Reads log/trace events from local and remote sources, transforming them into TenXObjects.

Inputs comprise two core components: streams and extractors to construct modules which read events from edge/cloud sources such as log analyzers, forwarders and object storage.

Multiple input streams can execute in conjunction, where each stream provides backpressure controls to ensure the pipeline can process the information received.

Modules

  • Stdin Device Input


    Read events from stdin.

    More info

  • File Inputs


    Read events from an input file/glob path.

    More info

  • Log Analyzer Inputs


    Read events from log analyzers via REST.

    More info

  • Log Forwarder Inputs


    Report, regulate and optimize events collected by log forwarders.

    More info

  • Object Storage Input


    Stream events from object storage.

    More info

  • Input Streams


    Read events from a variety of sources to transform into TenXObjects.

    More info

  • Input Extractors


    Filter, redact, and capture events from an input stream to transform into TenXObjects.

    More info

Configuration

To configure the Input unit, Edit these settings.

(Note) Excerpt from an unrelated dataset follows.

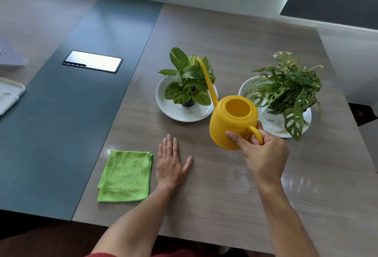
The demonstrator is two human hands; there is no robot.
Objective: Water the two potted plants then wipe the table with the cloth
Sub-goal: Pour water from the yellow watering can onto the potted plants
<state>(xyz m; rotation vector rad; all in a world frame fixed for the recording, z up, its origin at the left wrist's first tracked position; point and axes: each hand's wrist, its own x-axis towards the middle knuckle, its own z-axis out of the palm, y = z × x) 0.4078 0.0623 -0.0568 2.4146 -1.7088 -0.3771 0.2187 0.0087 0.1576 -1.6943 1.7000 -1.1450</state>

Below is the default configuration from: backpressure/config.yaml.

Edit Online

Edit config.yaml Locally

# 🔟❎ run input configuration

# This config file specifies general pipeline input settings
# To learn more see https://doc.log10x.com/run/input

tenx: run

# ============================== Concurrency Settings =========================

# 'inputThreadPoolSize' controls the maximum number of threads allocated to concurrently 
#  read events from inputs source (e.g., stream, stdin, file).
inputThreadPoolSize: 16 

# ============================= Backpressure Settings =========================

objectLimit:

# 'maxInstances' sets the max number of TenXObjects the pipeline can contain at any given moment
#  Default to 5K objects per 100MB ram of JVM -XMX (if specified), otherwise no limit
  maxInstances: $=TenXEnv.get("xmx") ? (parseInt(TenXEnv.get("xmx")) / 104857600 * 5000):0 

  # 'interval' sets the duration time between repeated backpressure tests once backpressure is detected. 
  interval: $=parseDuration("1s")

Options

Specify the options below to configure the Input:

Name Description
objectLimitMaxInstances Max number of TenXObjects that the pipeline can hold
objectLimitInterval Defines interval between consecutive positive backpressure tests
inputThreadPoolSize Sets the maximum number of threads to allocate for concurrent inputs.

objectLimitMaxInstances

Max number of TenXObjects that the pipeline can hold.

Type Default
Number 10000

Sets the max number of TenXObjects that the pipeline can contain at any given moment, beyond which input(s) either block (if supported) or drop events from the pipeline. Once an object reaches the end of the pipeline, space becomes available for made for instantiating TenXObjects from events read input.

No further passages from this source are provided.